Lyric clouds, genre maps and distinctive words

Wednesday, 22 June 2011
by andrew
filed under Trends and Data
Comments: 20

One of the interesting things that sets even superficially similiar genres of music apart is their lyrical content. tags can overlap to a great degree, but we were interested to see what the words can tell you about the subtler shades of meaning that go along with those tags. As usual around here, the best way to answer questions like these is by asking the data.

So I downloaded the musiXmatch dataset, a collection of lyric tables for nearly 240,000 songs from all around the world (and the musical universe).

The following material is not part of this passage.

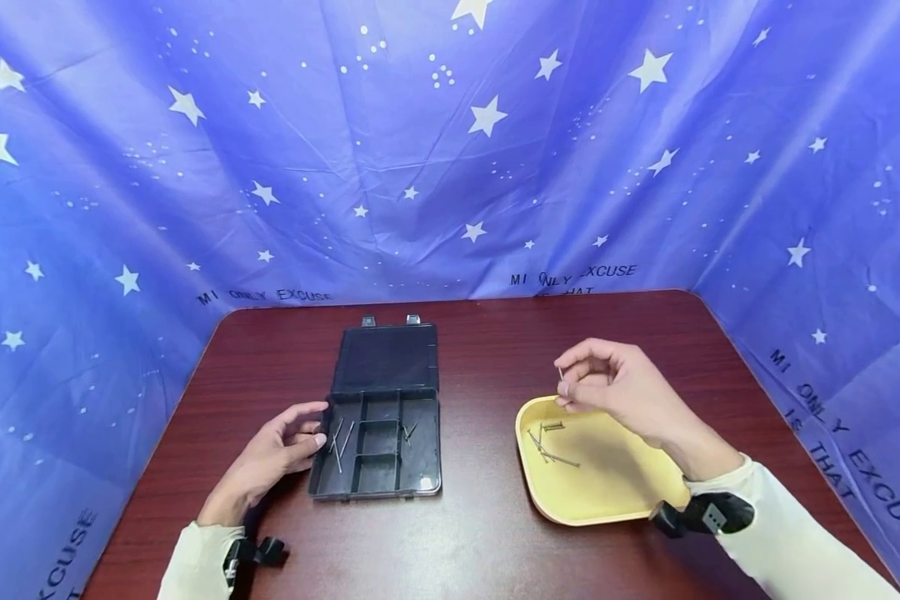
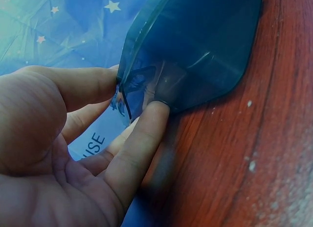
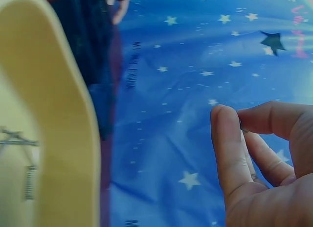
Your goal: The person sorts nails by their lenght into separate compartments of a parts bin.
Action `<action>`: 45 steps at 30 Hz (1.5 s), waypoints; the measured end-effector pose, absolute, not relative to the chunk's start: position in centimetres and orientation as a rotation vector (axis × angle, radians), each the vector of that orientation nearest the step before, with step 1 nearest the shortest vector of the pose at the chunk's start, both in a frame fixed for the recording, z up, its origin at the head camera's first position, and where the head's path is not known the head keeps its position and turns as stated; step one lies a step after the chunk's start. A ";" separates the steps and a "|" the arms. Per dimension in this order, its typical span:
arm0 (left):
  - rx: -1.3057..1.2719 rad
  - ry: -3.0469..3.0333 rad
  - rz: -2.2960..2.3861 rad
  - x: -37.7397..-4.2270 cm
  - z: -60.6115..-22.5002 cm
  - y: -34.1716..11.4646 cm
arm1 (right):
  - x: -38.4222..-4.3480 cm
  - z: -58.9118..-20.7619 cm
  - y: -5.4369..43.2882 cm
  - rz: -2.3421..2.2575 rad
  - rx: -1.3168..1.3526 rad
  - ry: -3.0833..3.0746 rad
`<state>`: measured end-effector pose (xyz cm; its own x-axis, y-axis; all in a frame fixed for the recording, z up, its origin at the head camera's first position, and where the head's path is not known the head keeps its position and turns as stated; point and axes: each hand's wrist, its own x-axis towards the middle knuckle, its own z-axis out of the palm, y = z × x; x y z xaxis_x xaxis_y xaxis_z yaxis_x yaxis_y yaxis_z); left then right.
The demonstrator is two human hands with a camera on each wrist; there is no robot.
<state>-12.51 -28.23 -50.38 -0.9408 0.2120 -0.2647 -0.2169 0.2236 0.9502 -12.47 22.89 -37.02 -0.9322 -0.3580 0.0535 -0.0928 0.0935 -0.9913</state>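
Above the far left corner of the yellow tray (image 1: 622, 483), my right hand (image 1: 618, 387) pinches a thin silver nail (image 1: 560, 374) between thumb and fingertips. Most of the nail is hidden by the fingers in the right wrist view. My left hand (image 1: 273, 450) grips the left side of the black compartment box (image 1: 420, 467), thumb and fingers at its wall (image 2: 205, 80). The box's lid (image 1: 387, 357) lies folded back. Long nails (image 1: 339, 450) lie in the left compartment and a few short pieces (image 1: 409, 433) in the right one.
In the tray lie several long nails (image 1: 558, 458) and some short threaded screws (image 3: 31, 183). The dark red wooden table (image 1: 480, 450) runs back to a blue star-printed cloth (image 1: 420, 167) hanging behind and at both sides.
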 end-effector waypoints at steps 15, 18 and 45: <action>0.011 2.241 1.707 -12.4 -50.0 -28.0 | -13.9 -33.1 20.5 -2.156 -0.604 2.144; 0.025 2.271 1.674 -12.3 -49.8 -27.9 | -14.1 -32.7 20.1 -2.215 -0.630 2.090; 0.043 2.264 1.669 -11.7 -49.3 -27.5 | -14.9 -30.8 18.1 -2.329 -0.666 2.059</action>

They are tables in the sense that they don’t contain the intact lyrics of each song, but rather a list of words present in each song, along with the number of times that word occurs. No use for karaoke, but perfect for investigating the overall properties of a genre. I then matched up the songs in the dataset with tracks in our own catalogue, and correlated this with tag data, in order to count the number of times a given word appeared in each of several prominent genres.

Lyric clouds

Of course, lists of words and frequencies are a little dry, but thankfully IBM have released a Word-Cloud Generator which can take a weighted list of words and display it graphically, as seen on the Wordle website. The more often a word appears, the bigger it will be rendered. Here’s what it came up with for the genres I tried — the software did the layout, but you can blame me for the font selection.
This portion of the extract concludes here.